Тем временем была объявлена посадка для собак, и сразу же нашлось множество добровольных помощников сопровождать собак в самолет, но делать это надо было умеючи. Первая же попытка какой-то девушки вести собаку, не поднимая ее за ошейник на задние лапы, закончилась тем, что уже не она, а собака повела ее, причем совсем в другом направлении. У наших, да и вообще у всех ездовых собак так развивается «тянущий» инстинкт, что, как только они чувствуют опору под всеми четырьмя лапами или если что-то препятствует их свободе (будь то нарты, как обычно, или рука проводника), они начинают тянуть изо всех своих собачьих сил. Поэтому, когда ведешь собаку за ошейник, необходимо приподнимать ее так, чтобы она шла, касаясь земли только задними лапами. Постепенно процесс наладился, и дело пошло без сбоев. Я, Джеф и Кейзо принимали собак в самолете и препровождали их в клетки, а те моментально устраивались поудобнее, словно зная, какой длинный и нелегкий путь им предстоит. Погрузка начиналась с верхних клеток, с тем чтобы исключить возможные конфликты между собаками. Дело в том, что если начинать естественно напрашивающееся расселение с клеток нижнего и среднего ярусов, то уже устроенные и поэтому обретшие уверенность зубастые жильцы не упустят возможности цапнуть за лапу (или любую другую ближайшую часть тела) проносимого мимо них на руках и оттого довольно беспомощного соседа. Посадка продолжалась более часа, и, естественно, в конце ее все мы, вспотевшие, облепленные собачьей шерстью, с большим удовольствием выбрались подышать свежим воздухом и немного привести себя в порядок.

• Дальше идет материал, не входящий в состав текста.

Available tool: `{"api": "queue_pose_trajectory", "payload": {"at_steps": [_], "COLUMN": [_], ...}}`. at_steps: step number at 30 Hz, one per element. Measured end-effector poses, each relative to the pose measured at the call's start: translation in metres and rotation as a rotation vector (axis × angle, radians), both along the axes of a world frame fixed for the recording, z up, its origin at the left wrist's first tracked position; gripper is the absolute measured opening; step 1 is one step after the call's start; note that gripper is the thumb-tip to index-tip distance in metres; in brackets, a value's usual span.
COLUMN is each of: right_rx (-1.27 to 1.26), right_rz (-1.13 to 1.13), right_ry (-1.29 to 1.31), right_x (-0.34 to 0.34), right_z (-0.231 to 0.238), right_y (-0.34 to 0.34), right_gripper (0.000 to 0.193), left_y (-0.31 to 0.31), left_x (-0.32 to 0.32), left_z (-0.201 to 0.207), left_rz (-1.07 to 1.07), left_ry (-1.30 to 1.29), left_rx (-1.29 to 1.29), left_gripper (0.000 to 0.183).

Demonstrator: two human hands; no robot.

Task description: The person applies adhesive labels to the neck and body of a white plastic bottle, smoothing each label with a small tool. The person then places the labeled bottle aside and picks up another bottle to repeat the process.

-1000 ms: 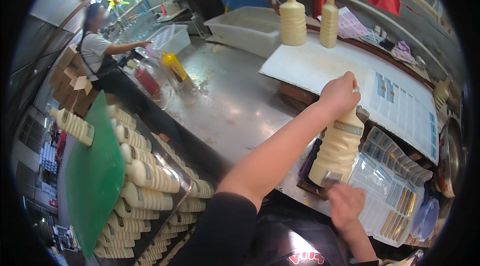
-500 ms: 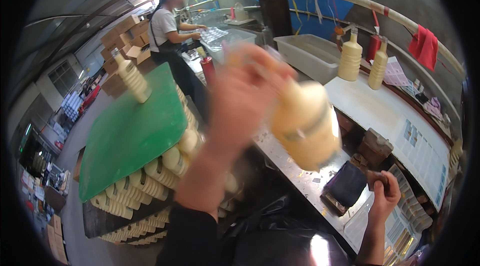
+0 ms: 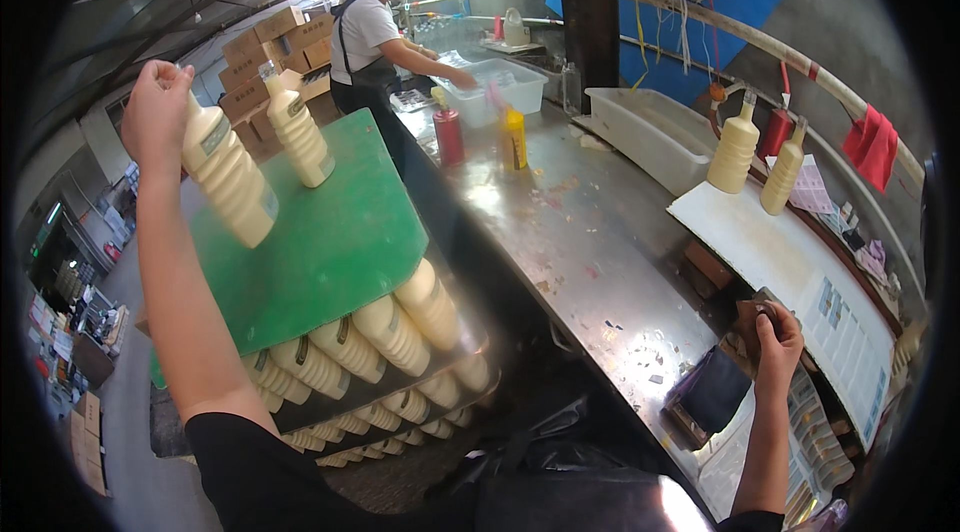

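My left hand [image 3: 158, 120] is closed round the neck of a cream ribbed bottle [image 3: 232, 177]. The bottle leans at the left part of a green board [image 3: 335, 262]; whether its base rests there or hangs just above, I cannot tell. Beside it on the board stands another cream bottle [image 3: 297, 132]. Over the bench's right side, my right hand [image 3: 778, 347] pinches a small brown piece [image 3: 748, 324], partly hidden by the fingers. Near that hand, a black cloth-like pad [image 3: 708, 392] sits on a block on the metal bench [image 3: 560, 262].
Cream bottles [image 3: 392, 334] lie stacked in layers under the board. A red bottle [image 3: 449, 137] and a yellow bottle [image 3: 514, 140] stand on the bench, by a white tub [image 3: 650, 140]. Two cream bottles [image 3: 735, 152] stand on a white panel [image 3: 800, 277]. A co-worker [image 3: 375, 37] works at the far end.
My left hand has carried the cream bottle from above the bench leftward to the green board. My right hand stays near the black pad with the brown piece.
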State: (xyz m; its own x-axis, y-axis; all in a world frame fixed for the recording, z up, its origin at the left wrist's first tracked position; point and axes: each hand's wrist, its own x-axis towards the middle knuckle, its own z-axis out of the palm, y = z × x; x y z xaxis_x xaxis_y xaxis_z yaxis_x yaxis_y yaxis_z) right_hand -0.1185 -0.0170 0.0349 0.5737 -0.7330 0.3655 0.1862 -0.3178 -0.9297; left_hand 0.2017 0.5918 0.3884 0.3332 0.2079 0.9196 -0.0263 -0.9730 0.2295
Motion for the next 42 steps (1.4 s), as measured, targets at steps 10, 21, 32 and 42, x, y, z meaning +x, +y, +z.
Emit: {"api": "queue_pose_trajectory", "payload": {"at_steps": [10,21,32,42], "right_rx": [0.009,0.020,0.118,0.265], "right_rz": [-0.015,-0.031,-0.093,-0.050], "right_ry": [0.120,0.191,0.194,0.127], "right_x": [0.001,-0.006,-0.027,-0.059], "right_z": [-0.004,-0.002,0.001,0.004], "right_y": [-0.001,0.012,0.016,0.012], "right_gripper": [0.027,0.026,0.022,0.030], "left_y": [0.081,0.077,0.133,-0.250], "left_x": [0.127,0.197,0.257,0.157], "left_z": [-0.061,-0.076,-0.071,0.009], "left_rz": [0.025,0.059,0.026,-1.107], "left_ry": [-0.047,0.181,0.259,-0.225], "left_rx": [-0.104,-0.046,-0.007,-0.004], "left_gripper": [0.031,0.035,0.061,0.047]}}
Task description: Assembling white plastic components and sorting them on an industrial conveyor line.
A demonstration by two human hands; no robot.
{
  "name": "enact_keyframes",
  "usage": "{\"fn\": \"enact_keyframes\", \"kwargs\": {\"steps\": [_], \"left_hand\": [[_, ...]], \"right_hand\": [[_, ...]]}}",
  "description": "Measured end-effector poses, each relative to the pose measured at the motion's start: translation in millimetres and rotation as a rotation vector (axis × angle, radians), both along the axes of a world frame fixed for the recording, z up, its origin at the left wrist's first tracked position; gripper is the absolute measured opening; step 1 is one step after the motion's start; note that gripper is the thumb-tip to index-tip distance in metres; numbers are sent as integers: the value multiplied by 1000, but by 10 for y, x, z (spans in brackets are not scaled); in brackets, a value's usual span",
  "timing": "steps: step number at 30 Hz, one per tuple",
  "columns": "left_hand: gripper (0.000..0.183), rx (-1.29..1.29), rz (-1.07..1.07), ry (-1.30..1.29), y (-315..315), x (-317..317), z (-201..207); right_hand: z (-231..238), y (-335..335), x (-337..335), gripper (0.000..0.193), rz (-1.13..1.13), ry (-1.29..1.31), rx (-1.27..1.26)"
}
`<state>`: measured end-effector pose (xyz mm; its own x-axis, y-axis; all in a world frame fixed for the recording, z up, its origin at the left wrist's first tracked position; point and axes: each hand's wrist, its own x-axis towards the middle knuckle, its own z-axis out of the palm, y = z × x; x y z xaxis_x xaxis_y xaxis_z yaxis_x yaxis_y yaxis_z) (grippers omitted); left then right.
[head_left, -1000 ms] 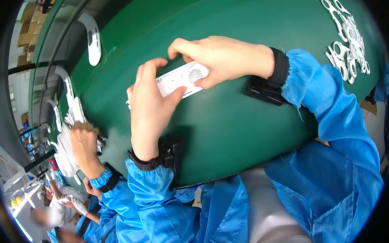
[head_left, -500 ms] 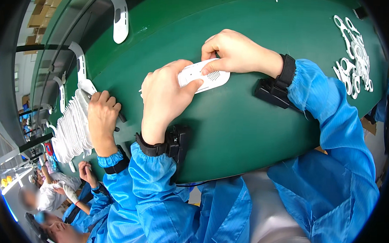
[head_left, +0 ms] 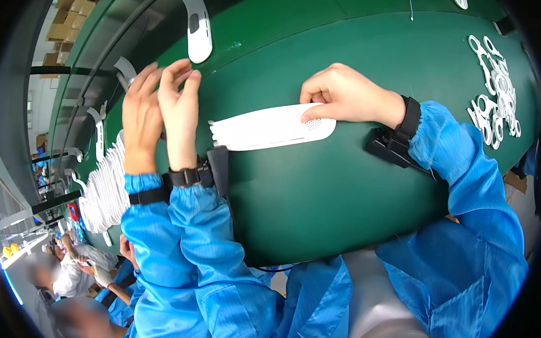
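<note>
My right hand (head_left: 349, 94) pinches the right end of a long white plastic shell (head_left: 257, 129). Thumb and fingers grip it beside a patch of small round holes. Its narrower left end points toward my left forearm. My left hand (head_left: 181, 108) is off the shell, raised to the left with its fingers apart and nothing visible in them. Close against it is a co-worker's hand (head_left: 142, 112), also in a blue sleeve. Beyond both hands, a white curved shell with a dark oval window (head_left: 199, 36) lies on the green table.
A pile of white ring-ended plastic parts (head_left: 496, 94) lies at the far right of the green table (head_left: 317, 201). On the left stands a row of stacked white shells (head_left: 105, 189). Other people (head_left: 88, 270) sit along the lower left.
My left hand has let go of the white shell and moved left and up, next to the co-worker's hand. My right hand keeps its hold, with the shell slightly lower and fully visible.
</note>
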<state>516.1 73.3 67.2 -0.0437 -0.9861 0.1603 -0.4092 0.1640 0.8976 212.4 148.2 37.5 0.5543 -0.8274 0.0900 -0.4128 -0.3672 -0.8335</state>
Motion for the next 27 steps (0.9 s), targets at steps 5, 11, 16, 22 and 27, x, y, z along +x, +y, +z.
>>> {"fn": "enact_keyframes", "kwargs": {"steps": [5, 11, 16, 22, 27], "left_hand": [[35, -730, -628, -1019, -618, 41, 290], [15, -190, -243, 6, -94, -581, -476], [8, 56, -245, 216, -72, -895, -464], [7, 30, -218, -31, -15, -857, -427], [7, -18, -240, 181, -105, -886, -470]], "right_hand": [[122, -102, -254, 22, 46, 15, -13], [162, -392, -832, 22, -124, 2, 119], [-10, -497, -1294, 22, -502, -123, 123], [-28, -758, -870, 43, -674, -189, -15], [-183, -1391, -1655, 55, -990, 563, -780]]}}
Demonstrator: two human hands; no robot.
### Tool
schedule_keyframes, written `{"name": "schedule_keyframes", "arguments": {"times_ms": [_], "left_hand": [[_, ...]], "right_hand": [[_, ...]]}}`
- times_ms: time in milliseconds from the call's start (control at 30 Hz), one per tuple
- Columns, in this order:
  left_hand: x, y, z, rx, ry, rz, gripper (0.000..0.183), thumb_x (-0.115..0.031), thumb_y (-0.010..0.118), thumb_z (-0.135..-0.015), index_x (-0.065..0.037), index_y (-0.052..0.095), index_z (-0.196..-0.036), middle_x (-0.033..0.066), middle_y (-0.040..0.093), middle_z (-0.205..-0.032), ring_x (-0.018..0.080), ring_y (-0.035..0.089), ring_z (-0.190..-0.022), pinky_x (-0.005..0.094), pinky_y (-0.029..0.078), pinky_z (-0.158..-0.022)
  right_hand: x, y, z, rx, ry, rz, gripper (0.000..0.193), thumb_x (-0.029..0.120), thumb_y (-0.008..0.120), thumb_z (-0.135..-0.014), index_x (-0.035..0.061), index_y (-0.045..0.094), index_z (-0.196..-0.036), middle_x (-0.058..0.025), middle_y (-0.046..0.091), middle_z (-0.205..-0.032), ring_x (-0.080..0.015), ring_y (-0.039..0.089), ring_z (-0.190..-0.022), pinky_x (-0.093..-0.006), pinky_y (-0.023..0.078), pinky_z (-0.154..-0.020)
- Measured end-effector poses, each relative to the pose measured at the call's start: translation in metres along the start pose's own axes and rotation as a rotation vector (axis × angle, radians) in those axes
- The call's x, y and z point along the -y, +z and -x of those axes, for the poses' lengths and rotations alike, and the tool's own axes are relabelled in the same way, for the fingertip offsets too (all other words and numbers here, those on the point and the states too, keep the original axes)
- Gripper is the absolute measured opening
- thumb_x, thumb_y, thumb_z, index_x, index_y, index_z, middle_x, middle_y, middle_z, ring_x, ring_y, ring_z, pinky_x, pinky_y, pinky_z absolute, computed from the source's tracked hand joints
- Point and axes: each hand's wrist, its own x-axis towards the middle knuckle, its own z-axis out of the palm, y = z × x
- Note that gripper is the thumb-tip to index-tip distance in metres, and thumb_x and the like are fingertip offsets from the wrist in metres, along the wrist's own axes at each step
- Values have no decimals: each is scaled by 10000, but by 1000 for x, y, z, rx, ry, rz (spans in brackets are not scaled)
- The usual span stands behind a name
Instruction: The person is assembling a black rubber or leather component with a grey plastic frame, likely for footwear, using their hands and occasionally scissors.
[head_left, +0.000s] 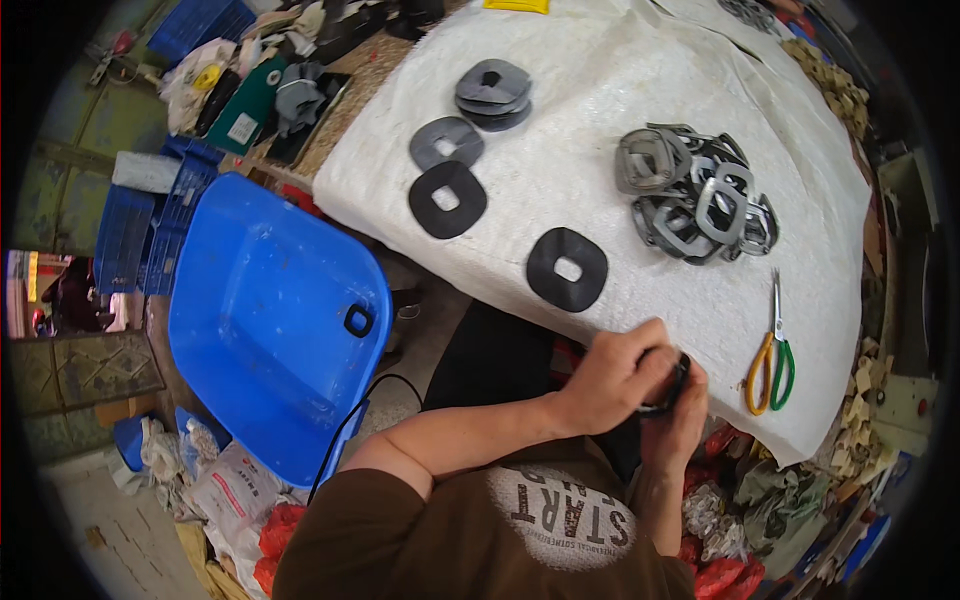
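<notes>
1. Two hands together at the near edge of the white-covered surface (pixel 680 300); left hand (pixel 618 368) on the left, knuckles up, fingers curled; right hand (pixel 687 408) close against it, fingers bent.
2. Both hands gripping one dark part (pixel 684 369) between them. Mostly hidden by the fingers; full shape cannot be told. A curved black edge shows by the right fingers.
3. One flat black pad (pixel 566 243), rounded square with a hole in the middle, lying flat just beyond the left hand, near the surface edge, apart from the others.
4. Farther left, a second black pad (pixel 424 207) of like shape, its upper edge overlapping a grey pad (pixel 424 143). Beyond these, a short stack of grey pads (pixel 500 101), edges uneven.
5. Right of centre, a loose heap of grey and black frames (pixel 722 208), open-centred, tilted at various angles, leaning on each other.
6. Scissors (pixel 768 352) near the right side of the surface, blades pointing away from the person; one handle yellow, the other green.
7. Left of the surface, a big blue tub (pixel 262 290); inside it, toward its right wall, one small black ring (pixel 358 332).
8. Blue crates (pixel 128 228) beyond the tub, at far left.
</notes>
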Motion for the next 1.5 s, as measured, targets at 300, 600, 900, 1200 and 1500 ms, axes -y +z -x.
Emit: {"name": "schedule_keyframes", "arguments": {"times_ms": [300, 600, 900, 1200, 1500], "left_hand": [[-3, -7, -3, -112, -281, 400, 215, -198, 478, -918, -73, 449, -745, -56, 375, -618, 10, 346, -561, 187, 333, -490], [-18, -125, 21, -786, 36, -180, 280, -242, 377, -960, -53, 463, -773, -20, 369, -598, 62, 331, -506, 216, 278, -447], [107, -329, 190, -1173, -434, -286, 231, -173, 455, -917, -40, 560, -761, -6, 429, -605, 58, 371, -541, 211, 280, -474], [176, -379, 235, -940, -959, -1008, 191, -176, 597, -786, -179, 667, -964, 120, 600, -890, 299, 568, -871, 379, 446, -758], [95, -290, 148, -1185, -372, -1496, 190, -89, 588, -779, -69, 545, -963, 125, 506, -954, 269, 481, -938, 394, 393, -811]], "right_hand": [[17, 5, -10, 182, 158, 306, 356, 266, 384, -937, -25, 503, -1104, -19, 547, -733, -63, 472, -609, -210, 393, -553], [-2, 15, -54, 413, -571, 662, 265, 0, 616, -733, 49, 552, -985, -83, 556, -805, -257, 509, -757, -330, 403, -676], [-16, 53, -56, 426, -695, 960, 341, 84, 689, -670, 106, 579, -993, -71, 496, -1033, -258, 441, -946, -389, 316, -809], [-26, 51, -70, 410, -650, 925, 195, 66, 657, -708, 62, 573, -884, -88, 519, -987, -264, 452, -940, -368, 334, -823], [-10, 20, -74, 143, -521, 555, 116, 27, 608, -775, 11, 556, -878, -124, 561, -908, -285, 519, -843, -341, 434, -723]]}}
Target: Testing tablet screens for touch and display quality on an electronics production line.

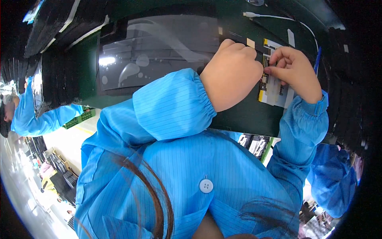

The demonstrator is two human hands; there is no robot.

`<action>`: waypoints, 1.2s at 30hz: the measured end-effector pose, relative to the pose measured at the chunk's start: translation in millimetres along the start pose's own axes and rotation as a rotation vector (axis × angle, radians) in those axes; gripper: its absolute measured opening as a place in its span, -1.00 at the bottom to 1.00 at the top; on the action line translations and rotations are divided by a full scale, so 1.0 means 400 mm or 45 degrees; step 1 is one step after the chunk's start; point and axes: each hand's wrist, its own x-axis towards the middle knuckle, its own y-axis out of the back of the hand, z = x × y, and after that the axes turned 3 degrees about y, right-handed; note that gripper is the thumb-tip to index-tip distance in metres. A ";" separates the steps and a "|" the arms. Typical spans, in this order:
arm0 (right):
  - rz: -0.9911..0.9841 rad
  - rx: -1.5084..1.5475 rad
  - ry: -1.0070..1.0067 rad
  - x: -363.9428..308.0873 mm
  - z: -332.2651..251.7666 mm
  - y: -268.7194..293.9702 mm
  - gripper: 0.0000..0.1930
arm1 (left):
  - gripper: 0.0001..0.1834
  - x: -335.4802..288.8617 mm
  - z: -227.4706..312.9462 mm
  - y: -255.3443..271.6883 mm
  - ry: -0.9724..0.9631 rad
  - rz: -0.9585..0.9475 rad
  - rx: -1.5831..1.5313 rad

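Note:
A large dark glossy display panel (159,55) lies flat on the dark green work surface, with pale bubble-like patches on it. At its right side is a narrow circuit board strip (263,85) with yellow ends, beside a whitish translucent sheet (274,95). My left hand (234,73) is closed in a fist, back upward, at the strip's left edge; its fingertips are mostly hidden. Over the strip, my right hand (296,71) has its thumb and fingers curled into a pinch close to the left hand. Whatever lies between its fingertips is too small to make out.
A white cable (292,18) curves along the far right, near a thin blue tool (317,59). A small tan tab (250,42) sits beyond my left hand. Stacks of black panels (59,79) stand at the left, where another person's blue sleeve (30,113) shows.

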 end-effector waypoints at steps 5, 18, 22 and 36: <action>0.025 -0.028 0.018 0.001 -0.002 -0.004 -0.84 | -0.91 0.002 0.001 -0.001 -0.018 0.000 0.034; 0.214 -0.089 0.387 0.026 0.045 -0.008 -0.76 | -0.63 0.005 -0.056 0.102 -0.036 0.082 0.016; 0.509 -0.444 0.874 0.065 0.012 -0.051 -0.65 | -0.45 0.013 -0.166 0.177 0.067 0.093 0.398; 0.075 0.396 0.262 0.014 0.023 0.019 -0.81 | -0.55 0.044 -0.068 0.097 -0.057 -0.009 0.188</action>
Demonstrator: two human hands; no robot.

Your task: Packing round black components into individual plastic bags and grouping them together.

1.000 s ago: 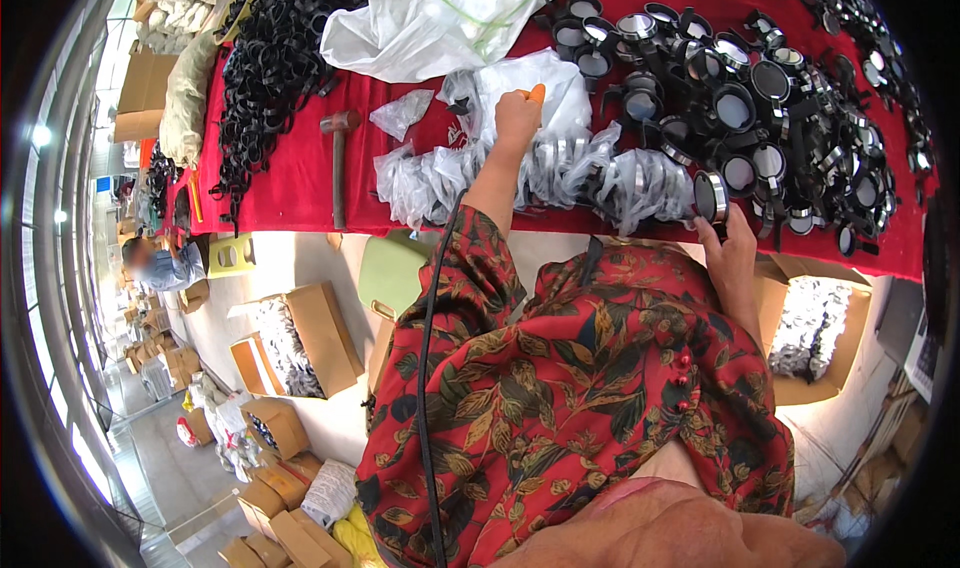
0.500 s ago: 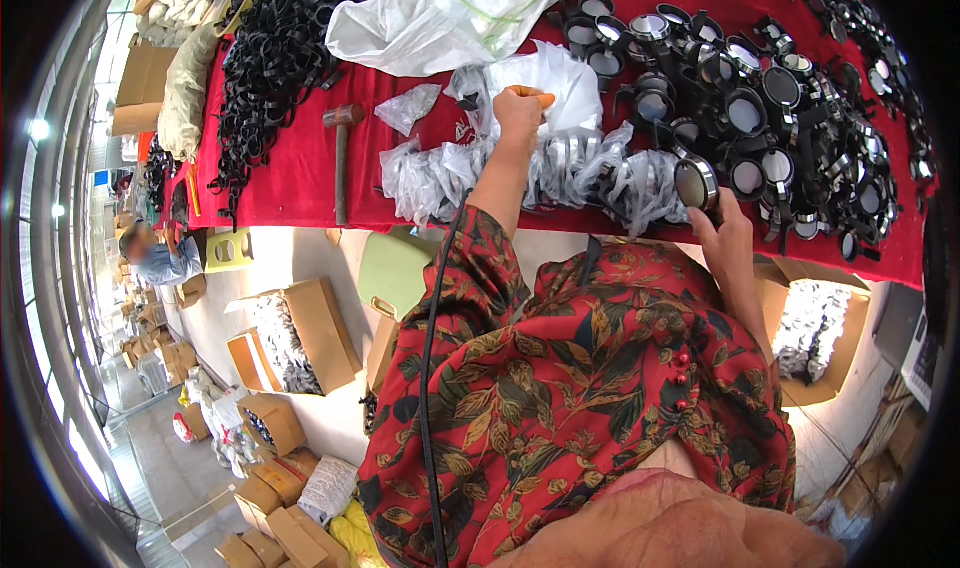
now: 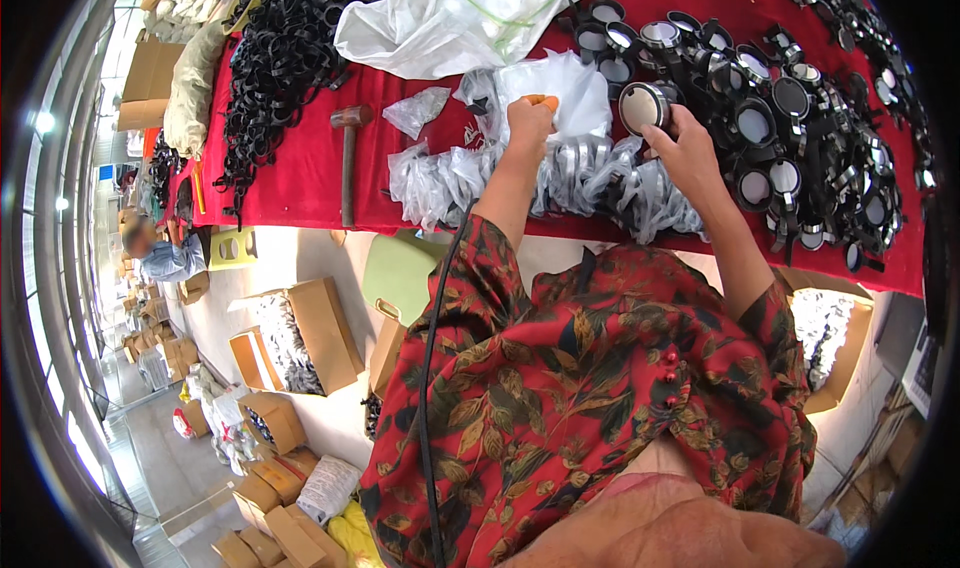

Солнце, багровея, остывало и валилось к горизонту, легкий ветерок остужал наши разгоряченные лица. Приближался старт Трансантарктической экспедиции. Последние прощальные слова, фотографии на память, и вот мы в самолете. Кроме экипажа и собственно участников экспедиции, включая сорок две собаки, на борту находились советские и иностранные журналисты, группа французских кинооператоров, знакомая нам еще по Гренландии, и телевизионная группа из Эй-Би-Си. Собаки, высунув языки, часто дышали, роняя слюну на выставленные в проход лапы. Самолет разбежался, легко оторвался от земли и взял курс на Майами, оставляя внизу три долгих года подготовки, сомнений, разочарований, надежд, две тысячи трудных километров через Гренландию, три года нашей жизни, полностью посвященных предстоящему путешествию. Что ждет нас впереди?!
По нашей просьбе бортмеханик настроил кондиционеры на температуру 5–10 градусов, и уже буквально через час мы почувствовали результаты: собаки спрятали языки, а сидевшие в хвостовом отсеке пассажиры натянули куртки. Через четыре часа самолет приземлился в Майами. Здесь оказалось еще более жарко, чем в Миннеаполисе, но, несмотря на глубокую ночь, собралось довольно много желающих посмотреть на самолет, который везет людей, добровольно — по крайней мере внешне — согласившихся променять июль во Флориде на июль в Антарктиде. Я подошел к группе наших механиков, оживленно обсуждающих что-то у стойки правого шасси, и увидел то, что привлекло их внимание: на обшивке была заметна вмятина, вокруг которой в свете фонаря виднелись отчетливые царапины. «Стреляли», — с интонацией Саида из «Белого солнца пустыни» сказал кто-то. Однако скоро выяснилось, что загадочные следы на обшивке были оставлены металлическим тросиком от заземления, который позабыли убрать перед взлетом в Миннеаполисе. Стоянка в Майами была недолгой, и около пяти часов утра мы приземлились в Гаване.
Сейчас, оглядываясь назад, я мысленно говорю: «Если бы не эта остановка в Гаване…», но тогда все, казалось, шло по плану. Первым делом после остановки самолета мы вывели собак, чтобы напоить их. Местные власти разрешили нам сделать это с условием, что после прогулки собаки будут водворены на прежнее место в самолет. Бортинженер, остававшийся дежурить на самолете, обещал поддерживать температуру внутри салона не выше 15 градусов, для чего необходимо было периодически гонять вспомогательный двигатель.